(h) “Person” shall mean an individual, corporation, partnership, limited liability company, estate, trust (including, without limitation, a trust qualified under Section 401(a) or 501(c)(17) of the Code), a portion of a trust permanently set aside for or to be used exclusively for the purposes described in Section 642(c) of the Code, association, private foundation within the meaning of Section 509(a) of the Code, joint stock company or other entity or any government or agency or political subdivision thereof and also includes a group as that term is used for purposes of Section 13(d)(3) of the Securities Exchange Act of 1934, as amended. “Person” does not include an underwriter which participates in a public offering of Shares for a period of 25 days following the purchase by such underwriter of those Shares.
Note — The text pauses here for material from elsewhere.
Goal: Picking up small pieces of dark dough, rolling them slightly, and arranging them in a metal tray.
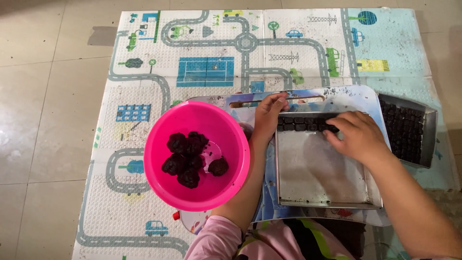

(i) “Purported Beneficial Transferee” shall mean, with respect to any purported Transfer which results in Excess Shares, the purported beneficial transferee for whom the Purported Record Transferee would have acquired Shares, if such Transfer had been valid under Section A.2 of this Article VII.
(j) “Purported Record Transferee” shall mean, with respect to any purported Transfer which results in Excess Shares, the record holder of the Shares, if such Transfer had been valid under Section A.2 of this Article VII.
(k) “REIT” shall mean a real estate investment trust under Section 856 of the Code.
(l) “Shares” shall mean the shares of the Capital Stock of the Corporation as may be authorized and issued from time to time pursuant to Article IV.
(m) “Transfer” shall mean any sale, transfer, gift, assignment, devise or other disposition of Shares (including (a) the granting of any option or entering into any agreement for the sale, transfer or other disposition of Shares or (b) the sale, transfer, assignment or other disposition of any securities or rights convertible into or exchangeable for Shares), whether voluntary or involuntary, whether of record or beneficially and whether by operation of law or otherwise.
(n) “Trust” shall mean the trust created pursuant to Section C.1 of this Article VII.
(o) “Trustee” shall mean a Person, who shall be unaffiliated with the Corporation, any Purported Beneficial Transferee and any Purported Record Transferee, identified by the Board as the trustee of the Trust.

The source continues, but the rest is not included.